Sources: Bureau of Labor Statistics; Federal Housing Finance Agency; National Association of Realtors.  

This week’s chart highlights the cumulative change in home prices relative to the series’ peak in second quarter 2007 using data from the Federal Housing Finance Agency.  

As of the second quarter, aggregated home prices in the US were 16.7 percent higher than in second quarter 2007, after declining as low as 21.6 percent in early 2011. However, when adjusted for inflation using the Consumer Price Index, current home prices are still nearly 4 percent below second quarter 2007.  

Also shown on the chart is the quarterly average for the National Association of Realtors’ months’ supply of existing homes for sale, a measure of inventory that accounts for both the pace of sales and the number of homes for sale on that market.
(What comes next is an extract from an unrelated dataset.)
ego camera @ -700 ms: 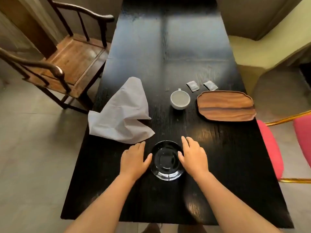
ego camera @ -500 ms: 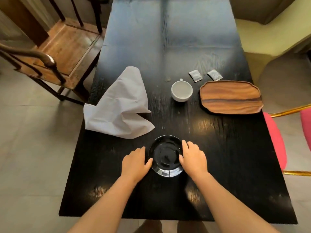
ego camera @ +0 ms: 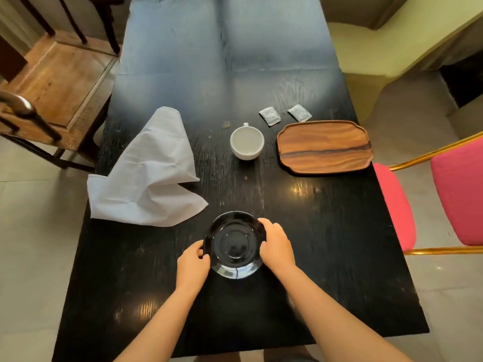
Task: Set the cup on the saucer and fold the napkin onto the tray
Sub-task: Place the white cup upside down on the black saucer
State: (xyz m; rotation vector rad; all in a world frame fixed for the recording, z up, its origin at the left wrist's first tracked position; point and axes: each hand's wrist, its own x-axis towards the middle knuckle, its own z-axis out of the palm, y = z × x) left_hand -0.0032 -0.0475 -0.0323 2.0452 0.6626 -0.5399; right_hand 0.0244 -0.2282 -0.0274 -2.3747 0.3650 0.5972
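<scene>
A glossy black saucer [ego camera: 234, 244] lies near the front of the black table [ego camera: 326, 244]. My left hand [ego camera: 192, 263] grips its left rim and my right hand [ego camera: 277, 246] grips its right rim, fingers curled over the edge. An empty white cup [ego camera: 247, 142] stands upright farther back, apart from the saucer, handle pointing away. A crumpled white napkin [ego camera: 146, 176] lies at the left, its corner hanging over the table edge. The wooden tray [ego camera: 325, 147] rests to the right of the cup with nothing on it.
Two small grey sachets [ego camera: 269, 116] [ego camera: 299, 113] lie behind the tray. A wooden chair [ego camera: 49, 82] stands at the left of the table, a pink chair with a gold frame [ego camera: 454, 184] at the right, and a pale upholstered seat [ego camera: 366, 56] at the back right.
Both hands have closed from lying flat beside the saucer to gripping its rim. The camera has tilted down and nearer; cup, napkin and tray have not moved.
</scene>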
Supply has gone from a peak of 10.7 months down to a low of 3.7 months at the end of 2017 and in early 2018. This short supply of homes has been a main driver of home price appreciation as limited inventory has caused buyers to bid prices up.  
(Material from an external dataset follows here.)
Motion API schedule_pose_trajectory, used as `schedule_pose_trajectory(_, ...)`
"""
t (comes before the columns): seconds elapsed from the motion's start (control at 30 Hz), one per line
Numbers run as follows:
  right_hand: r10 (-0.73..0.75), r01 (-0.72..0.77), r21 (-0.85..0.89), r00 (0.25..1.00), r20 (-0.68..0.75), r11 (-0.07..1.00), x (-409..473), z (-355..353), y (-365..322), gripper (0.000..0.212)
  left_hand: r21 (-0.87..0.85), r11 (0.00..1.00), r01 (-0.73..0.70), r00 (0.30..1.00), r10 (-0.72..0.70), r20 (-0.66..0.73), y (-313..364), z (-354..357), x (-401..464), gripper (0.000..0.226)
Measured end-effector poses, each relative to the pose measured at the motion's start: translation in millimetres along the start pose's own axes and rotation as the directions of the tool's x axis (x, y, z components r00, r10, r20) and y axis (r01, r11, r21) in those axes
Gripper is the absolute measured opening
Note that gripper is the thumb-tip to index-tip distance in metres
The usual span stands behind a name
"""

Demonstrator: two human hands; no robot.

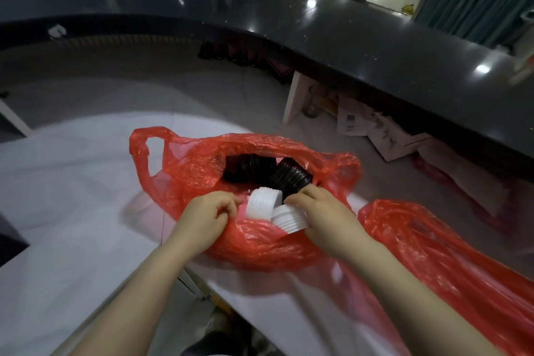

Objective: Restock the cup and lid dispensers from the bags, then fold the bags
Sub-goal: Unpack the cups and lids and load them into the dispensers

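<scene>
A red plastic bag (254,243) sits open on the white counter (72,211). Inside it lie two stacks of black lids (289,176) and two stacks of white lids (261,202). My left hand (202,220) pinches the bag's near rim at the opening. My right hand (326,217) grips the nearer white lid stack (289,218), fingers curled over its top. A second red bag (450,263) lies flattened on the counter to the right.
A dark glossy raised counter (361,37) curves across the back and right. Below it are a white panel (294,101) and cardboard boxes (384,130) on a grey floor. The white counter's near edge falls away below my arms.
</scene>
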State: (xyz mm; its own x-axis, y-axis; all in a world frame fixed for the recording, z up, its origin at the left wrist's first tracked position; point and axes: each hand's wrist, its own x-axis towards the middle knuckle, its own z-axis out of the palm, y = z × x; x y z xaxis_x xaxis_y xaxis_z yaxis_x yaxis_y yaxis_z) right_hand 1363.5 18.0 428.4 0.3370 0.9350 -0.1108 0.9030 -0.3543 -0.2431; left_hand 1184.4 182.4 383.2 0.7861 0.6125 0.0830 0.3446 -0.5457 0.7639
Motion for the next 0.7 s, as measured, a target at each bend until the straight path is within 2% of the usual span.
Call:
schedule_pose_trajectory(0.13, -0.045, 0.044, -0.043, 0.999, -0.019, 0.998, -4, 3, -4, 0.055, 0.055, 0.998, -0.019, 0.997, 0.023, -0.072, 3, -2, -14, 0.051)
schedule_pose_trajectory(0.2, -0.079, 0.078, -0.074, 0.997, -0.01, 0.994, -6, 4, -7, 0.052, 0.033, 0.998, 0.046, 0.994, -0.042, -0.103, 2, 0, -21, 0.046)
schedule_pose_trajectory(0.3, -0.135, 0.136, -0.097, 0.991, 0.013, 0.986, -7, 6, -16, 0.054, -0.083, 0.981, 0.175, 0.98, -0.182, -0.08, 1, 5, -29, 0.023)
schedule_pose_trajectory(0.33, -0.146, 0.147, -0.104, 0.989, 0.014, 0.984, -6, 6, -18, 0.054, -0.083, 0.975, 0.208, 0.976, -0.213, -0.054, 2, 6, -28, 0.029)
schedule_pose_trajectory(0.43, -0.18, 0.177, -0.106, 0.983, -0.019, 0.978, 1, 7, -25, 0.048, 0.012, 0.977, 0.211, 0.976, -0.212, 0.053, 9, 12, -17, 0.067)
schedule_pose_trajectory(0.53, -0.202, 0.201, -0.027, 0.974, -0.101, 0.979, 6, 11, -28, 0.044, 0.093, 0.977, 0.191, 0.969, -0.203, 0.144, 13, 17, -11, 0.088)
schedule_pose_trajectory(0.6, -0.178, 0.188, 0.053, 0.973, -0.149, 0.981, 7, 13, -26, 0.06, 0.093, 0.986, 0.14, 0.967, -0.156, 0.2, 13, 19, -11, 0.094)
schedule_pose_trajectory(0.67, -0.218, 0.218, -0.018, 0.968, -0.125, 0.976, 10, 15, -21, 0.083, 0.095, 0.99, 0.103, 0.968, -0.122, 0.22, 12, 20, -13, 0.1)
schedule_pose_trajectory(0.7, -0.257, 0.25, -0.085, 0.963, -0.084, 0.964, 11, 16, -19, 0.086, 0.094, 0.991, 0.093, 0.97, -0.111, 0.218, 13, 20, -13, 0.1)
However, we are now starting to see signs of deceleration in home prices, as data for the second quarter show home prices increased at a rate of 6.5 percent over the year, compared to a 7.3 percent increase in the first quarter. While year-over-year growth appears strong, we are starting to see seasonally adjusted quarterly growth show some signs of slowing, as typically strong states such as Oregon and California had quarterly increases of 0.79 percent and 0.36 percent, respectively, compared to a national increase of 1.11 percent.  

Even as inventory remains tight, we are starting to see affordability issues put a more significant damper on the higher end of the market, slowing some of the growth in home prices in traditionally high cost areas. Additionally, builders still face challenges such as labor and input costs, but as they start building lower priced, entry level focused units, the change in the mix will also serve to slow median home price growth (and not repeat sales indexes like the FHFA measure above).